(28b) Heavy Oil Tutorial: Polynuclear Aromatics, the Barrier to Conversion
- Conference: AIChE Spring Meeting and Global Congress on Process Safety
- Year: 2008
- Proceeding: 2008 Spring Meeting & 4th Global Congress on Process Safety
- Group: AIChE / ACS Jointly Co-sponsored Sessions
- Time: Monday, April 7, 2008 - 9:00am-9:30am
The basic problem of the conversion of petroleum resids and heavy oils are the presence of polynuclear aromatics (PNS's) greater than four rings while the only aromatics in transportation fuels that are desirable are alkylated single rings in gasoline. It is these polynuclear aromatics that provide a thermal reaction limit and insolubility, resulting in fouling and coking.
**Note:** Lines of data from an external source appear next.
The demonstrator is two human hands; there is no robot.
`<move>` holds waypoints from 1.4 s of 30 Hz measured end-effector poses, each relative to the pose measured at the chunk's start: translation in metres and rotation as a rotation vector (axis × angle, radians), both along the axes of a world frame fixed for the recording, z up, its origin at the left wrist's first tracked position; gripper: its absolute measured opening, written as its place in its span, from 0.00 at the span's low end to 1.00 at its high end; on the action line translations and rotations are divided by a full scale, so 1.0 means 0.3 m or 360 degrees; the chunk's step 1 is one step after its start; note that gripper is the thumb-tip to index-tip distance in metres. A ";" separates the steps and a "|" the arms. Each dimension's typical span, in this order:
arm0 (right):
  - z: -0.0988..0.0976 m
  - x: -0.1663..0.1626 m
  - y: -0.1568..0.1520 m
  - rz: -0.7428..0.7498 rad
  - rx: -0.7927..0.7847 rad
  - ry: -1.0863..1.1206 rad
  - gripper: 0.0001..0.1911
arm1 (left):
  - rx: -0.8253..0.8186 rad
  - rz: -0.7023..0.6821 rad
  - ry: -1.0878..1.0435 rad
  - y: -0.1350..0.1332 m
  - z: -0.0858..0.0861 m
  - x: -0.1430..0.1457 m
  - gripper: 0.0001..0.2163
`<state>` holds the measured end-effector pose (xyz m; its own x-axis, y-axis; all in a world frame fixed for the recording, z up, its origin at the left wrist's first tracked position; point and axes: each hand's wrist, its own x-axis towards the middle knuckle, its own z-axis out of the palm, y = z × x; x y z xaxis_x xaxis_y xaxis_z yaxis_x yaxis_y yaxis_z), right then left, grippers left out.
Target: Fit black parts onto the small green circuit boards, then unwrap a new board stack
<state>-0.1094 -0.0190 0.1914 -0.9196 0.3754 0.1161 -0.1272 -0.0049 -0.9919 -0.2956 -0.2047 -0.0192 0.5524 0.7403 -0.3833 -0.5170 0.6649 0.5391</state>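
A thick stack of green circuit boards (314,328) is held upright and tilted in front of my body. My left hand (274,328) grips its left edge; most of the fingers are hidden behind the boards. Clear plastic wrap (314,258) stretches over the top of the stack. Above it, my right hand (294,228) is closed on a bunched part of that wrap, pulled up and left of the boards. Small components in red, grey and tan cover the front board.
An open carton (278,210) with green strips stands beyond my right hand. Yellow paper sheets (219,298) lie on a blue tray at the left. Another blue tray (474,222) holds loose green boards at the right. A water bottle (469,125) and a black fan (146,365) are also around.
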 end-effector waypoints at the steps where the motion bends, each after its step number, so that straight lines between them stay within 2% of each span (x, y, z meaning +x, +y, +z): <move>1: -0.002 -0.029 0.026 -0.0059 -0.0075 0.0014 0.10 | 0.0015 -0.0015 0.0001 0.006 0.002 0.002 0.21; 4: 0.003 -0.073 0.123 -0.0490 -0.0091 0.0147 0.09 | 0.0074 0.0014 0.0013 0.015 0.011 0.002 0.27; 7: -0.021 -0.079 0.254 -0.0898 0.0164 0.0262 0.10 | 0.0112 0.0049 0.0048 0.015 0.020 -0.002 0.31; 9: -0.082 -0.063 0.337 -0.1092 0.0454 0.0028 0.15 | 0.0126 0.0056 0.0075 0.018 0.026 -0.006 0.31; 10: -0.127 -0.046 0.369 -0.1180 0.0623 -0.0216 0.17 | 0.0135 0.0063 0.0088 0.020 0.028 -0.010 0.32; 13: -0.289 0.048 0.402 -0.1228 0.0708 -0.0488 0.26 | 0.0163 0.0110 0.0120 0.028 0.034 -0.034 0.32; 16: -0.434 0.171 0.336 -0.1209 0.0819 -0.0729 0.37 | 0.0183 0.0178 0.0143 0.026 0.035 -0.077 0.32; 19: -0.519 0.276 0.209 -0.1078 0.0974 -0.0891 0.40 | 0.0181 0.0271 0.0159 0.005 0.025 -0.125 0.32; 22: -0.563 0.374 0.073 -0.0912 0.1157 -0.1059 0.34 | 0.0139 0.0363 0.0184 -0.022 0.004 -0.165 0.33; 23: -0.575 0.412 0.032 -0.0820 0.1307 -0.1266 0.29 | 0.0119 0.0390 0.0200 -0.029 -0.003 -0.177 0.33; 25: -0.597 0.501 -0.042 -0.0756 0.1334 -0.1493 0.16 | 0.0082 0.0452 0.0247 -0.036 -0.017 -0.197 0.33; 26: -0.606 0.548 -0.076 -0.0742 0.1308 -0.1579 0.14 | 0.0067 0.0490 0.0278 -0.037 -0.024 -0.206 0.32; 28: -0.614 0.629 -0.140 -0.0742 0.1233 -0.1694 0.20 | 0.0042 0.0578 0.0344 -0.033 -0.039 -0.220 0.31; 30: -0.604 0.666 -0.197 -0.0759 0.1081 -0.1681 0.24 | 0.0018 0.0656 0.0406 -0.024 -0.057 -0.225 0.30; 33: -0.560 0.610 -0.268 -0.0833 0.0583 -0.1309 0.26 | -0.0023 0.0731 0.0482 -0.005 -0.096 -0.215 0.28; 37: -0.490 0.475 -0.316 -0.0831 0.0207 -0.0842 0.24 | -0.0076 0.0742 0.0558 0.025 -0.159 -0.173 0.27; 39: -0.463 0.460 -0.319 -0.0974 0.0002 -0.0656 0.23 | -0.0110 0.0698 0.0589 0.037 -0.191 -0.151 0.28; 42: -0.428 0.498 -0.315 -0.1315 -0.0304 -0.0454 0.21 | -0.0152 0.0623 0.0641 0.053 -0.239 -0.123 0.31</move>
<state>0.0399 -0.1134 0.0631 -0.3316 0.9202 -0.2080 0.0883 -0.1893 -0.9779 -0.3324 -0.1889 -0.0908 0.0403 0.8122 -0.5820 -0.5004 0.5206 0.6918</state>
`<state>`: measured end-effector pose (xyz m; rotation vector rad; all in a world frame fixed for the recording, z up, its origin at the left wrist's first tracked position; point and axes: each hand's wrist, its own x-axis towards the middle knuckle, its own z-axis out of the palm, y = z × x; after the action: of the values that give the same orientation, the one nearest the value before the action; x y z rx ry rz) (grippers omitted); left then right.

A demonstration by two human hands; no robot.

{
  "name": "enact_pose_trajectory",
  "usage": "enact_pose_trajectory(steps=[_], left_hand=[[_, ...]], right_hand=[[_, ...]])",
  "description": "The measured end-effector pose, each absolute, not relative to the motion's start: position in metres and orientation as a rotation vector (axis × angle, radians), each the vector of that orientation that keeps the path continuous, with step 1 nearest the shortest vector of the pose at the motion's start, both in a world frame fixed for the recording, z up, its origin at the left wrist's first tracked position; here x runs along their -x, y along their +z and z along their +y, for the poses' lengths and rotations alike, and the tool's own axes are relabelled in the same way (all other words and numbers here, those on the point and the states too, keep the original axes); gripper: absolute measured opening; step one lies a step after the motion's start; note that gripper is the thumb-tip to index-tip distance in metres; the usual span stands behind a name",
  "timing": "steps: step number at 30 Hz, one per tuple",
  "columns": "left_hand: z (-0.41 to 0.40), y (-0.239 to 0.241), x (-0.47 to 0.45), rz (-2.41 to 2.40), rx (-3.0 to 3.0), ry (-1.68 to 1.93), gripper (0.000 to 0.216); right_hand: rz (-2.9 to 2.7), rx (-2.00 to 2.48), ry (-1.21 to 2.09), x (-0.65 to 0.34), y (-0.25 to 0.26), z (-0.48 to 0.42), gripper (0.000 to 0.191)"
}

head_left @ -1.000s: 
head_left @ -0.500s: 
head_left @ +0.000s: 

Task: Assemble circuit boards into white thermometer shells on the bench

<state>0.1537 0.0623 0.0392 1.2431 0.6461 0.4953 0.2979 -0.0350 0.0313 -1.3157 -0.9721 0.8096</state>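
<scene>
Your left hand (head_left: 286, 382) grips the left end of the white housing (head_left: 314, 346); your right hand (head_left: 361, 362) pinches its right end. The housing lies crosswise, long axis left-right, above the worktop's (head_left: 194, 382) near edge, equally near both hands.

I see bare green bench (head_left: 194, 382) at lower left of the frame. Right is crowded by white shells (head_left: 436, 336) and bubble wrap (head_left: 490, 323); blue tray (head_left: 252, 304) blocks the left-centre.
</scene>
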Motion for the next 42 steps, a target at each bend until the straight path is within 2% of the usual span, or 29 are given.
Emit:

Although analytical tools cannot determine the full PNA distribution, HPLC provides data on the heptane soluble fraction for four rings and less and even hydrogen content provides insight. It is the objective of primary upgrading to produce the maximum feed for secondary upgrading that is relatively free of catalyst poisons, including PNA's greater than four rings, while rejecting a low valued byproduct. Fortunately, even with the limited understanding of the chemical structure of petroleum macromolecules, the path is clear on how to greatly improve such primary upgrading processes as coking and hydroconversion.